*BRIEF*. Pictures must be left out. Print the lines from the beginning of the material through the line holding "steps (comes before", exactly and nothing else.

*DATASET SECTION*.
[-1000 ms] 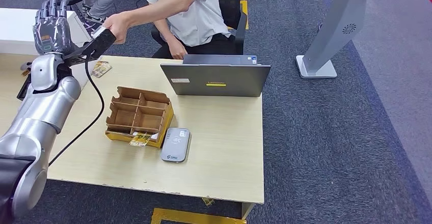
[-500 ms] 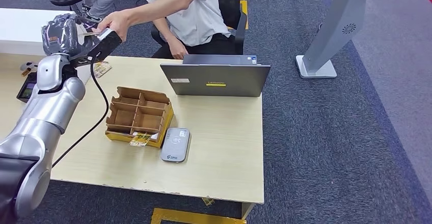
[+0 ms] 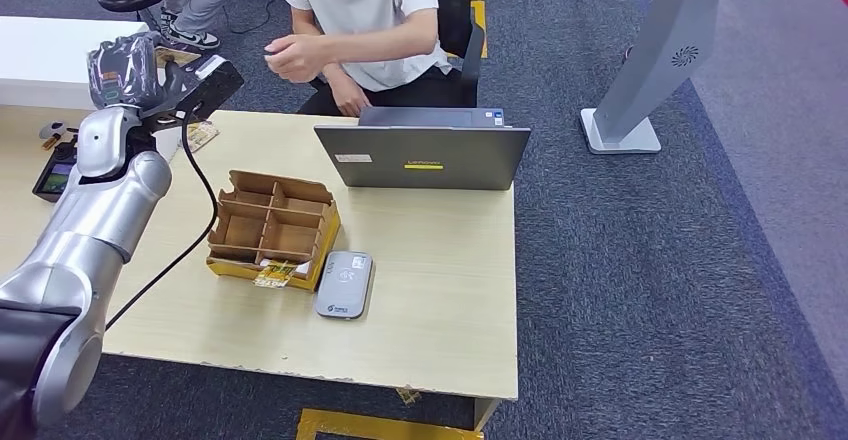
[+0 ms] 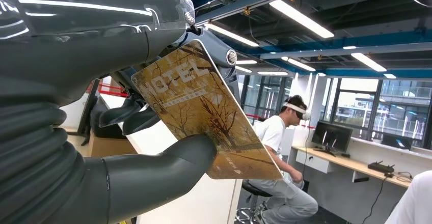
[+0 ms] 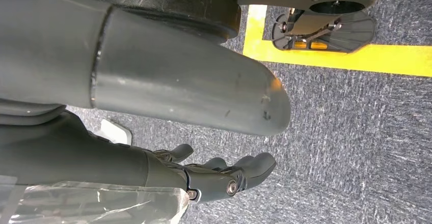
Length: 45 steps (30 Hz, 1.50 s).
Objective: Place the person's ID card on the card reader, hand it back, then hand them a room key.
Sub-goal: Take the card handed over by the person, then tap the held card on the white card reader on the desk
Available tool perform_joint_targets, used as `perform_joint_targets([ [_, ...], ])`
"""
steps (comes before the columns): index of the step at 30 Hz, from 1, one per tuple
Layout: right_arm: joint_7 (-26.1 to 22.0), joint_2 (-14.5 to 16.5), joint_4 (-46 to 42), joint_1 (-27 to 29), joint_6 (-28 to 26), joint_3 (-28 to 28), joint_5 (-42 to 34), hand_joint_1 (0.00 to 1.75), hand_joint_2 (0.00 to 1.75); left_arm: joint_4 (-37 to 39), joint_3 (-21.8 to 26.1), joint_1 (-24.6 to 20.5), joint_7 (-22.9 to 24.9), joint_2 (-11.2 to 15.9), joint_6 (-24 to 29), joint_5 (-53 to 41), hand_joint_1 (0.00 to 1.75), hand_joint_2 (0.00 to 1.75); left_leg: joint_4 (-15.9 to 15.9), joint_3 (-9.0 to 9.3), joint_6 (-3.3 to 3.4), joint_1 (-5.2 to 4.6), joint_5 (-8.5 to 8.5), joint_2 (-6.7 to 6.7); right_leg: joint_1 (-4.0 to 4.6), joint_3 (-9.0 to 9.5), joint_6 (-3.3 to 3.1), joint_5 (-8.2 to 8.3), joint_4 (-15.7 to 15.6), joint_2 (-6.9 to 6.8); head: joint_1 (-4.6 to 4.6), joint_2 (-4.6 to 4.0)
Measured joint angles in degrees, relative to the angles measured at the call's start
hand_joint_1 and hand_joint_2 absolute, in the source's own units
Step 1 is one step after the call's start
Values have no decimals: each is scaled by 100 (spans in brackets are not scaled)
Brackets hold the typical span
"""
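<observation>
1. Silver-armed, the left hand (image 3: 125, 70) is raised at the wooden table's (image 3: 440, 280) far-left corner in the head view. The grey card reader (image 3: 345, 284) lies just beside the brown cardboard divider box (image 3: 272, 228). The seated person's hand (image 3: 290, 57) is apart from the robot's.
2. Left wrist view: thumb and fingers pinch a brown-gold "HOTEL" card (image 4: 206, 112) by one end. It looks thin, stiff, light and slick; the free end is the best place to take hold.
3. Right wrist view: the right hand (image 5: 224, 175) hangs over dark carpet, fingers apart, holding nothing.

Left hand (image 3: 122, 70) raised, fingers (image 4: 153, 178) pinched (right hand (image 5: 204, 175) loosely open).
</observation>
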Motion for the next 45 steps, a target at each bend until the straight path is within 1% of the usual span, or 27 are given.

*WRITTEN REPLY*.
[-1000 ms] 
[-500 ms] 
[+0 ms] 
[+0 ms] 
[+0 ms] 
Length: 45 steps (30 Hz, 1.50 s).
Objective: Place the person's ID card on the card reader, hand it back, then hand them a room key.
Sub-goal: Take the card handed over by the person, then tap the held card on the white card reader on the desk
Available tool perform_joint_targets, used as `perform_joint_targets([ [_, ...], ])`
"""
steps (comes before the columns): index of the step at 30 Hz, from 1, one per tuple

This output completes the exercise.